▼

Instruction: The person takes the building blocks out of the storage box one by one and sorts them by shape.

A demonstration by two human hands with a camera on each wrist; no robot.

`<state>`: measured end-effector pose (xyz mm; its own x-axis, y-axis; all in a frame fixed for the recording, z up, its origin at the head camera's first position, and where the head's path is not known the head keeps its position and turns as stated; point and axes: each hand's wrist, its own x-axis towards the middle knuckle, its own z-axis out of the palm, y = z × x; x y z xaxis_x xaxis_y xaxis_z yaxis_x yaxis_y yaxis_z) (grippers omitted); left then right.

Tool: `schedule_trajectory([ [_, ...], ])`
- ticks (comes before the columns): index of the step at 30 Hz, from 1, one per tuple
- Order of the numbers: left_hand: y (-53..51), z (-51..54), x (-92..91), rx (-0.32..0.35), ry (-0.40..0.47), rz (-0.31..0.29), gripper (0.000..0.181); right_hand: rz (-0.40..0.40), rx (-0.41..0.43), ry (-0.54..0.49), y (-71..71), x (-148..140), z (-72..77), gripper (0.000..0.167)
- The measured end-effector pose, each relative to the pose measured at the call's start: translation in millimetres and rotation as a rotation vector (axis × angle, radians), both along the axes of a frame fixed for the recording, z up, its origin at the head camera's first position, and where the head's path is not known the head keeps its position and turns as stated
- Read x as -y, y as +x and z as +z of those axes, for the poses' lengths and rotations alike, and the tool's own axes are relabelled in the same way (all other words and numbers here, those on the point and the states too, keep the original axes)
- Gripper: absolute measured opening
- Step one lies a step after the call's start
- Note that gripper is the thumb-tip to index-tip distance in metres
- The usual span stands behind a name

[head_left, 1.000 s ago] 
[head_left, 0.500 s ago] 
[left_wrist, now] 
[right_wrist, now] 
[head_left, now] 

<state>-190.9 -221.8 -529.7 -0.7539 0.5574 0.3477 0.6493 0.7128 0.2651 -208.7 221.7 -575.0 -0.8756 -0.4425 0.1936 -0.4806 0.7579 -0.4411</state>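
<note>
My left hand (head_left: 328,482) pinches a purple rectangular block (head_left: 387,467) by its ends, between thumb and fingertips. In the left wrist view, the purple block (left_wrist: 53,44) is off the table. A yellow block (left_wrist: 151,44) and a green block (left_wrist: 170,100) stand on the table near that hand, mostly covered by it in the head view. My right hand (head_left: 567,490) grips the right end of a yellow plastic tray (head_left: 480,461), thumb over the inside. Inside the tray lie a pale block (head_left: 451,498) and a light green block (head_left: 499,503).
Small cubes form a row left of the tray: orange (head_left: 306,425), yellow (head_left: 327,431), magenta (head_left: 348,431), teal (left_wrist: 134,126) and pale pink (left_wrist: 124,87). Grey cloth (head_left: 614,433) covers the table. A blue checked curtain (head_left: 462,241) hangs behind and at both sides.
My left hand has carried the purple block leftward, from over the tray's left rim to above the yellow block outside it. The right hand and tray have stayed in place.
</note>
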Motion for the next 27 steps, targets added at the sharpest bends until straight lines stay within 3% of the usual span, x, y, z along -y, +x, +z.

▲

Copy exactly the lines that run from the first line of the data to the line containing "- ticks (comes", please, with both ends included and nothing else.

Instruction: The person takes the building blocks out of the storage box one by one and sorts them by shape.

A demonstration by two human hands with a camera on each wrist; no robot.

`<state>`: measured end-effector pose (xyz mm; its own x-axis, y-axis; all in a frame fixed for the recording, z up, its origin at the head camera's first position, and where the head's path is not known the head keeps its position and turns as stated; point and axes: each hand's wrist, its own x-axis towards the middle knuckle, its own z-axis out of the palm, y = z × x; x y z xaxis_x xaxis_y xaxis_z yaxis_x yaxis_y yaxis_z) (grippers omitted); left then right.

Tool: `schedule_trajectory([ [_, ...], ])`
- ticks (comes before the columns): index of the step at 30 Hz, from 1, one per tuple

That completes the answer.